──────── Listed records ────────

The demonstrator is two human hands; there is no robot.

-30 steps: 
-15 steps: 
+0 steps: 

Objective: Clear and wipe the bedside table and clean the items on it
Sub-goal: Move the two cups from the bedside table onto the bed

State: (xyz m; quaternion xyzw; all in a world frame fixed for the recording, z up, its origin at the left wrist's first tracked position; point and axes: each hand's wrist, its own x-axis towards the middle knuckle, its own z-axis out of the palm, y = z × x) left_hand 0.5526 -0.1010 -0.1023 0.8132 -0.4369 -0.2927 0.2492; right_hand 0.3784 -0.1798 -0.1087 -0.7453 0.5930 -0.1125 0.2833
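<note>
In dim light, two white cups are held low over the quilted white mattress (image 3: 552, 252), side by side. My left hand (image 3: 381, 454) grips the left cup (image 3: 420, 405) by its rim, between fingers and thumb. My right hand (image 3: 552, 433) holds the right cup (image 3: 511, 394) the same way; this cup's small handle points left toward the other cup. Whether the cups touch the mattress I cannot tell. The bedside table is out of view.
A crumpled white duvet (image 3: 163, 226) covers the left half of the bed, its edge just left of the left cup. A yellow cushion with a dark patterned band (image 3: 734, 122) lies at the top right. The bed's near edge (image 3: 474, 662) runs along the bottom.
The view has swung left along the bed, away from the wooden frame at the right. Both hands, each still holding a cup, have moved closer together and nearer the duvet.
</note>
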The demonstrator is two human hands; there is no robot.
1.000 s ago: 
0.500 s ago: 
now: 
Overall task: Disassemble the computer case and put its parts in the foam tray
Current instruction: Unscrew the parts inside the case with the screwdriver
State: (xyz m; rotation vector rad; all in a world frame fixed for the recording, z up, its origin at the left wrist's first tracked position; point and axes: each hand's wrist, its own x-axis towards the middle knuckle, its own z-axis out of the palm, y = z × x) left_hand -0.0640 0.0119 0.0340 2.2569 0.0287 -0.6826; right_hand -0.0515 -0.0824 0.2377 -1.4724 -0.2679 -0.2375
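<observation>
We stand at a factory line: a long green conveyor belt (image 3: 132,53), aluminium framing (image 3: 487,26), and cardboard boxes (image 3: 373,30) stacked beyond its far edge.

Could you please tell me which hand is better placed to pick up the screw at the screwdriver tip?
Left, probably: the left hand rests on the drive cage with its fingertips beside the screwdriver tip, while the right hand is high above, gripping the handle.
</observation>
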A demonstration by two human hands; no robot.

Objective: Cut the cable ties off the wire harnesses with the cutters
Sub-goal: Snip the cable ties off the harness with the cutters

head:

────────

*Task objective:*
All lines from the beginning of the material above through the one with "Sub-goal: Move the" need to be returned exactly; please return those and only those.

*Answer to this exercise:*
The demonstrator is two human hands; there is no robot.

-30 steps: 
-15 steps: 
+0 steps: 

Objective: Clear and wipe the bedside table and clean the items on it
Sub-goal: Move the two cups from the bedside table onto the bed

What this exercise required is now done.